Mehta A M, Demer J L
Jules Stein Eye Institute, University of California, Los Angeles 90024-7002.
J Pediatr Ophthalmol Strabismus. 1994 Nov-Dec;31(6):378-83. doi: 10.3928/0191-3913-19941101-07.
High resolution, magnetic resonance imaging was used to quantitatively study the morphometry of the superior oblique muscles of two patients with superior oblique myokymia, as well as 18 superior oblique muscles of 14 patients with normal superior oblique function.
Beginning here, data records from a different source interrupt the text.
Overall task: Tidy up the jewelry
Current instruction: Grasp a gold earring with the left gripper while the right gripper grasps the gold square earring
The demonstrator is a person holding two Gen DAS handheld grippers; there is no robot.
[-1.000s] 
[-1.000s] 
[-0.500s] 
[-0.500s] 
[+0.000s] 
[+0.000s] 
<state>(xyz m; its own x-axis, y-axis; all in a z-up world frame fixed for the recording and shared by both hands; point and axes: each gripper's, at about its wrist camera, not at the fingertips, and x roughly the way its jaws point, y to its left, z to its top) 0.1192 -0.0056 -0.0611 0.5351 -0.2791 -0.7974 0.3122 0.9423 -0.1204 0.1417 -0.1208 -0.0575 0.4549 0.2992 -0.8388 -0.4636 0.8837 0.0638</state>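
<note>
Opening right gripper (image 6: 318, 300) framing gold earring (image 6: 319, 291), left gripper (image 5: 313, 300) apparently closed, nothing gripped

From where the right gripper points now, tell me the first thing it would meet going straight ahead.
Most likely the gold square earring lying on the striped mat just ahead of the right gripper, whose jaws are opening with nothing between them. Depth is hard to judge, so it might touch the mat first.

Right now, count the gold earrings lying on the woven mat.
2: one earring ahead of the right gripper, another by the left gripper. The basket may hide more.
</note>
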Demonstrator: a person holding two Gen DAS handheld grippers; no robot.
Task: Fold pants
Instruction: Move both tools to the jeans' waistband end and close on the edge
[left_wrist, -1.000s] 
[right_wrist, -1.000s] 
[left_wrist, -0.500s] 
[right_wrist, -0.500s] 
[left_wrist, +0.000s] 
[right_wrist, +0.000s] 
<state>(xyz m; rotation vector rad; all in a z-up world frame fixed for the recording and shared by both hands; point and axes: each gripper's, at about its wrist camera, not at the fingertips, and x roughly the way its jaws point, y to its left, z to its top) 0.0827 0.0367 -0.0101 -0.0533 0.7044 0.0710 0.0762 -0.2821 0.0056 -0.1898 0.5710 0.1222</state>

The cross sectional area of each superior oblique muscle was measured at 3-millimeter intervals along the entire muscle length. In both cases of myokymia, the affected superior oblique muscles were significantly smaller than normal (P < .05). These anatomical changes in the superior oblique muscle of patients with myokymia suggest that an antecedent injury to the trochlear nerve has occurred. This injury, even if clinically unapparent, may be the initial event which leads to subsequent development of superior oblique myokymia.
采用高分辨率磁共振成像对两名上斜肌肌纤维颤搐患者的上斜肌形态进行定量研究,并对14例上斜肌功能正常患者的18条上斜肌进行了研究。沿每条上斜肌全长每隔3毫米测量其横截面积。在两例肌纤维颤搐患者中,患侧上斜肌明显小于正常侧(P < 0.05)。上斜肌肌纤维颤搐患者上斜肌的这些解剖学变化提示滑车神经先前已发生损伤。这种损伤即使在临床上不明显,也可能是导致随后发生上斜肌肌纤维颤搐的初始事件。